TASK DESCRIPTION -
Below is a listing with pictures in it. Copy it exactly without them.

PROVIDED DATA -

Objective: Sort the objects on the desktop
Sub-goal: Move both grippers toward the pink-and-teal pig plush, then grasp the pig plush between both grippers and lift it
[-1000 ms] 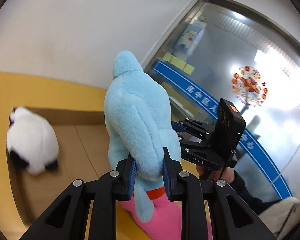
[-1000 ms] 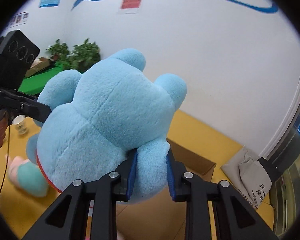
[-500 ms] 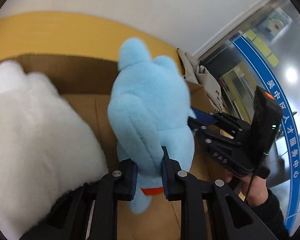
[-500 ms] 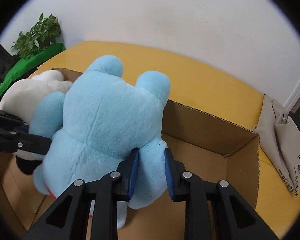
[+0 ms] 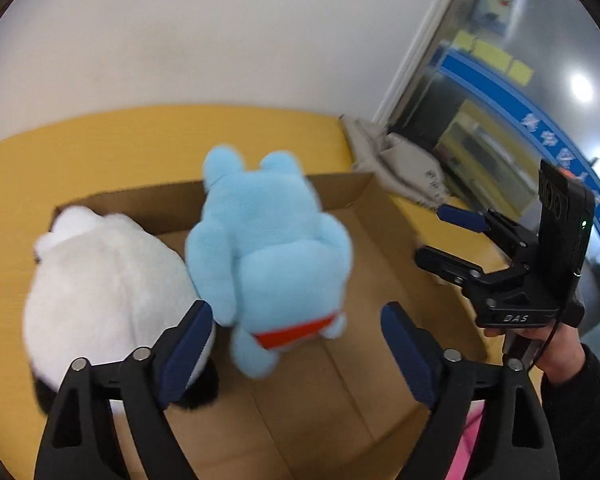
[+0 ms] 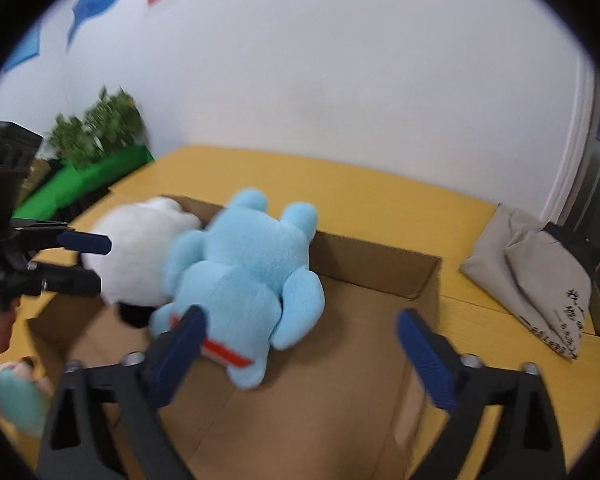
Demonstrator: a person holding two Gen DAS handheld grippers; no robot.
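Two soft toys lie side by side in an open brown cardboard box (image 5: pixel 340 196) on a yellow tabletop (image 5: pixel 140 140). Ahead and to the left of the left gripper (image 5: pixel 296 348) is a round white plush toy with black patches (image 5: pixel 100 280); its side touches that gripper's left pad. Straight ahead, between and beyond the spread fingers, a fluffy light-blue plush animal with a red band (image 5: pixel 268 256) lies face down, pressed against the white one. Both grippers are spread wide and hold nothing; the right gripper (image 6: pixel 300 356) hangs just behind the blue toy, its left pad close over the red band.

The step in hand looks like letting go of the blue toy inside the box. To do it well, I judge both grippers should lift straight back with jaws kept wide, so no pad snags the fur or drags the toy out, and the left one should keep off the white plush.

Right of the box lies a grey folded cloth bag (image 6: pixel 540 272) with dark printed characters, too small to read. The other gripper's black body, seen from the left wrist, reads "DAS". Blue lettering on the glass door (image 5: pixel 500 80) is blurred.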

ANSWER AREA -
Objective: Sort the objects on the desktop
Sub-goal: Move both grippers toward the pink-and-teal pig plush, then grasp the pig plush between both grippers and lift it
[-1000 ms] 
[-1000 ms] 
[-500 ms] 
[-500 ms] 
[+0 ms] 
[+0 ms] 
Demonstrator: a person holding two Gen DAS handheld grippers; no robot.
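Two soft toys lie side by side in an open brown cardboard box (image 5: pixel 340 196) on a yellow tabletop (image 5: pixel 140 140). Ahead and to the left of the left gripper (image 5: pixel 296 348) is a round white plush toy with black patches (image 5: pixel 100 280); its side touches that gripper's left pad. Straight ahead, between and beyond the spread fingers, a fluffy light-blue plush animal with a red band (image 5: pixel 268 256) lies face down, pressed against the white one. Both grippers are spread wide and hold nothing; the right gripper (image 6: pixel 300 356) hangs just behind the blue toy, its left pad close over the red band.

The step in hand looks like letting go of the blue toy inside the box. To do it well, I judge both grippers should lift straight back with jaws kept wide, so no pad snags the fur or drags the toy out, and the left one should keep off the white plush.

Right of the box lies a grey folded cloth bag (image 6: pixel 540 272) with dark printed characters, too small to read. The other gripper's black body, seen from the left wrist, reads "DAS". Blue lettering on the glass door (image 5: pixel 500 80) is blurred.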

This concludes the exercise.